* _Work instructions_
Return each line of the records below that contains the word "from".

* _Task input_
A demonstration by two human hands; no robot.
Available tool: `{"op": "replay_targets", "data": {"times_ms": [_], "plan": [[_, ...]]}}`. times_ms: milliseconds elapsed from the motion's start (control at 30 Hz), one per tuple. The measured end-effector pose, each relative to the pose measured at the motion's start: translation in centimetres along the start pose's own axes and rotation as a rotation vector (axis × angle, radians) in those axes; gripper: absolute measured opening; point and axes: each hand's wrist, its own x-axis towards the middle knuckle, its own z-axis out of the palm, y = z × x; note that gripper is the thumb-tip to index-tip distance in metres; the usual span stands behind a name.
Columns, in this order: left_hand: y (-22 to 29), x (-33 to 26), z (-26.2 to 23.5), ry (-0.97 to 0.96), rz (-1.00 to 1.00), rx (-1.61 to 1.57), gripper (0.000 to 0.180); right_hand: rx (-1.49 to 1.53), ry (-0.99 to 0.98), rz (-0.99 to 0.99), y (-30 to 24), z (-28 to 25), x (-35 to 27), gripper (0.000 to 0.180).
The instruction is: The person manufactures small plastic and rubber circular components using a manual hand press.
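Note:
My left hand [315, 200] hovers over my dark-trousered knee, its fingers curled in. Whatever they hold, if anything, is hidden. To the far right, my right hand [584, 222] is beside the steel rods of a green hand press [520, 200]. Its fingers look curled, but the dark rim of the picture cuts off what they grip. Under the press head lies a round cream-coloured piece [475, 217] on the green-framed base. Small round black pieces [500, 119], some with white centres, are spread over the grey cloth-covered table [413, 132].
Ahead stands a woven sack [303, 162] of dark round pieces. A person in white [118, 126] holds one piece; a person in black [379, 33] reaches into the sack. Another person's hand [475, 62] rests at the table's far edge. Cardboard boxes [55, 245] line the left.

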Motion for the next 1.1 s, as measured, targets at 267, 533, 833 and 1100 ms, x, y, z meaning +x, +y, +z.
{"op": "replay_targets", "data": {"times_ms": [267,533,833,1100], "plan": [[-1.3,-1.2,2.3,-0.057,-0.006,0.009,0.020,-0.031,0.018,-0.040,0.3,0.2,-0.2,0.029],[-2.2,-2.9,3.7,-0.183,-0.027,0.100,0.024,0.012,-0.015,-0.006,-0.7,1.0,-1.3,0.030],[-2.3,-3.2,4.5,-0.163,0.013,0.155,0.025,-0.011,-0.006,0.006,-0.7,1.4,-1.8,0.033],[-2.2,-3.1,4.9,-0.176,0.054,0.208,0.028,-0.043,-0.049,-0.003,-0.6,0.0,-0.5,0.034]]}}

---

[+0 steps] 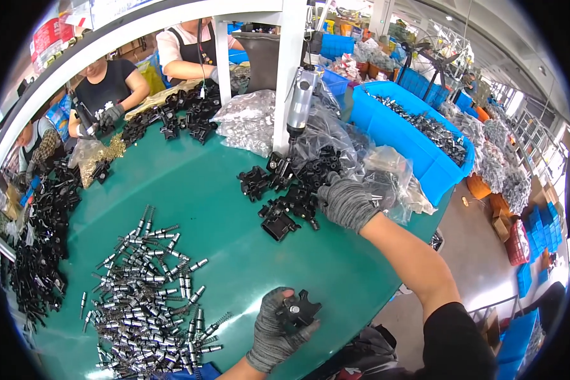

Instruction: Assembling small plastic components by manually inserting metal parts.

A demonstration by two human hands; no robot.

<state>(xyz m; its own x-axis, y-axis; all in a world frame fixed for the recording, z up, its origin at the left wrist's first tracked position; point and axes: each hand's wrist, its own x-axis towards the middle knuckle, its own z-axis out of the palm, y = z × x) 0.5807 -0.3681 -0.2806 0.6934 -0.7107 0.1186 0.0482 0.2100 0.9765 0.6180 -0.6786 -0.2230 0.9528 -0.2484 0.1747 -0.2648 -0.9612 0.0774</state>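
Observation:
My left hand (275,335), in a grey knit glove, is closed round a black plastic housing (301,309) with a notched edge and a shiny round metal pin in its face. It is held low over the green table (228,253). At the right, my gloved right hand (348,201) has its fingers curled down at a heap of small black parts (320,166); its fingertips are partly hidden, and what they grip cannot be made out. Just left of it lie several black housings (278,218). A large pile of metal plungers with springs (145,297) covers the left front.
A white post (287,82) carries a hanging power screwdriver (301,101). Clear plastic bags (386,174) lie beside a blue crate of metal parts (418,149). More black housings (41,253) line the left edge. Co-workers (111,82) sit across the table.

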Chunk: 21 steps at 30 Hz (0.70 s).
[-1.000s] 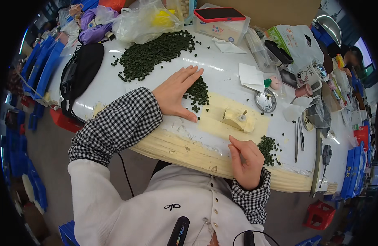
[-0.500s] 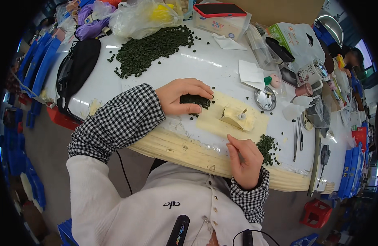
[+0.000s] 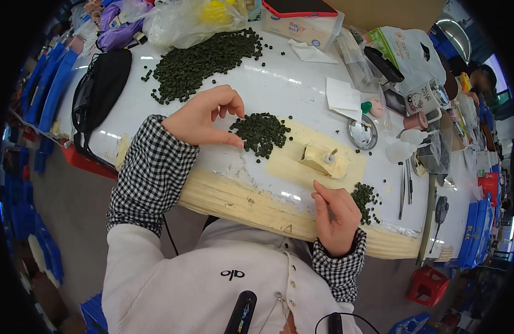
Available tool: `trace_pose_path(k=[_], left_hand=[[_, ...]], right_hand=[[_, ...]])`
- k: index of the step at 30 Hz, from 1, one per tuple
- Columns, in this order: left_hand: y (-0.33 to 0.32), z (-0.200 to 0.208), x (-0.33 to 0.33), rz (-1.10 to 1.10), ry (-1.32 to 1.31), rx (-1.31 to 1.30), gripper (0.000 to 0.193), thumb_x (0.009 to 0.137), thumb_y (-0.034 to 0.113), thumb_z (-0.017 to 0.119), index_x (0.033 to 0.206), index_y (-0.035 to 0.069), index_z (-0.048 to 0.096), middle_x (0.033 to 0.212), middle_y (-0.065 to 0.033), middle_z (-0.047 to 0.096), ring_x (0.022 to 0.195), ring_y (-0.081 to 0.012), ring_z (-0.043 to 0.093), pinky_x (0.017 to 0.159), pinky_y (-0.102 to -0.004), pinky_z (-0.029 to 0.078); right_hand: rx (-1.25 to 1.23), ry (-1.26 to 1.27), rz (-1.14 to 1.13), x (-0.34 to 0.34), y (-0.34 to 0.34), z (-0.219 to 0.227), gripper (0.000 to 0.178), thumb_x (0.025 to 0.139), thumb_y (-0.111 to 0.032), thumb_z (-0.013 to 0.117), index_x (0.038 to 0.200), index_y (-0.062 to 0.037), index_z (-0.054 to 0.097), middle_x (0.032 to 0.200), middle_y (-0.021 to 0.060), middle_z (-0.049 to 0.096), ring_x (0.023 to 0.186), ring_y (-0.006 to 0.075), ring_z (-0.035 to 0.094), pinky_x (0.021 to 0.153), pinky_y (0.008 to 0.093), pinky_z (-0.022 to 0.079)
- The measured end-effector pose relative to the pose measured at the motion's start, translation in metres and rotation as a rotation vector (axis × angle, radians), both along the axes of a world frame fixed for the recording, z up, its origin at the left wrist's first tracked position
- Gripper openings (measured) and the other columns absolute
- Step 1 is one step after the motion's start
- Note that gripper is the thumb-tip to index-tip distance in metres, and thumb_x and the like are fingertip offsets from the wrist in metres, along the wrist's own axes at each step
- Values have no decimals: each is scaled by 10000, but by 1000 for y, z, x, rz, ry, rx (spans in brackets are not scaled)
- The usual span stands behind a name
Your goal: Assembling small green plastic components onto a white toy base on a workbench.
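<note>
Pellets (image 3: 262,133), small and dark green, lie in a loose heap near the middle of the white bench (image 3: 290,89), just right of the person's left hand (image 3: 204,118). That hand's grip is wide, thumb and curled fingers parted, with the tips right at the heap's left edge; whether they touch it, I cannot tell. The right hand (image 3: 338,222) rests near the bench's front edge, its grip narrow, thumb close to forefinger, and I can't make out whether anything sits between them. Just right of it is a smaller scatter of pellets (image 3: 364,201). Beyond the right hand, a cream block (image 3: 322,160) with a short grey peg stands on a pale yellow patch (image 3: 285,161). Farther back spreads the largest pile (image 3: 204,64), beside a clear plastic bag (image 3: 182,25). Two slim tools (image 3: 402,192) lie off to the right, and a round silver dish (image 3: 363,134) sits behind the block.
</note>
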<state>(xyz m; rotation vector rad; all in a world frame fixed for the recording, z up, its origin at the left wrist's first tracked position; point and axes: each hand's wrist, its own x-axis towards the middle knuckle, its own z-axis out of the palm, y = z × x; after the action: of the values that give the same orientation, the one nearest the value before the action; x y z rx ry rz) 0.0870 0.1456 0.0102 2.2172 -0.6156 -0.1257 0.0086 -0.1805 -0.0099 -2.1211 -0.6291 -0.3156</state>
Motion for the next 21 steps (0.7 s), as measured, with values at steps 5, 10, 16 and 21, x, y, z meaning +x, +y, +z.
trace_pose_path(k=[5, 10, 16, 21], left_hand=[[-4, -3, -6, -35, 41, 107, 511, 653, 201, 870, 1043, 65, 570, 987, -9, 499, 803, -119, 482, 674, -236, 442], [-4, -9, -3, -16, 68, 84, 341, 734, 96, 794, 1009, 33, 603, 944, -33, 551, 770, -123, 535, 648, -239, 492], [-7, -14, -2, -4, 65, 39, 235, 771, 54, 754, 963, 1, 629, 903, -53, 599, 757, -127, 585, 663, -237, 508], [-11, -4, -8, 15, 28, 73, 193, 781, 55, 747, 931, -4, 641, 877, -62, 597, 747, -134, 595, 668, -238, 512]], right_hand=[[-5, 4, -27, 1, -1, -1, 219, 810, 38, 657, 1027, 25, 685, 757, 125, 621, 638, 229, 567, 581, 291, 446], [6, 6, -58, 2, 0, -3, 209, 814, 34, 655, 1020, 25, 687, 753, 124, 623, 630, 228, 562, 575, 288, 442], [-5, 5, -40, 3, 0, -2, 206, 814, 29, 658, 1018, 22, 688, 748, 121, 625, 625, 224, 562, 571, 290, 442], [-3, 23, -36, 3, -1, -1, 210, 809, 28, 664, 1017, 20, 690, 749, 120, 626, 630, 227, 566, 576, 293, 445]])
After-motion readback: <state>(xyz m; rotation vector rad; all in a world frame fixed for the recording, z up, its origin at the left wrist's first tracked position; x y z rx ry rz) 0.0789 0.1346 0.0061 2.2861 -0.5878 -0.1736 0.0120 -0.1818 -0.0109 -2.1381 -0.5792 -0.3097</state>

* _Output for this exercise_
Available tool: `{"op": "replay_targets", "data": {"times_ms": [_], "plan": [[_, ...]]}}`. times_ms: milliseconds elapsed from the motion's start (control at 30 Hz), one per tuple. The measured end-effector pose, each relative to the pose measured at the motion's start: translation in centimetres along the start pose's own axes and rotation as a rotation vector (axis × angle, radians) in those axes; gripper: absolute measured opening; point and axes: each hand's wrist, its own x-axis towards the middle knuckle, its own z-axis out of the palm, y = z × x; note that gripper is the thumb-tip to index-tip distance in metres; the usual span stands behind a name.
- k: index of the step at 30 Hz, from 1, one per tuple
- Note that gripper is the thumb-tip to index-tip distance in metres, and thumb_x and the like are fingertip offsets from the wrist in metres, along the wrist's own axes at each step

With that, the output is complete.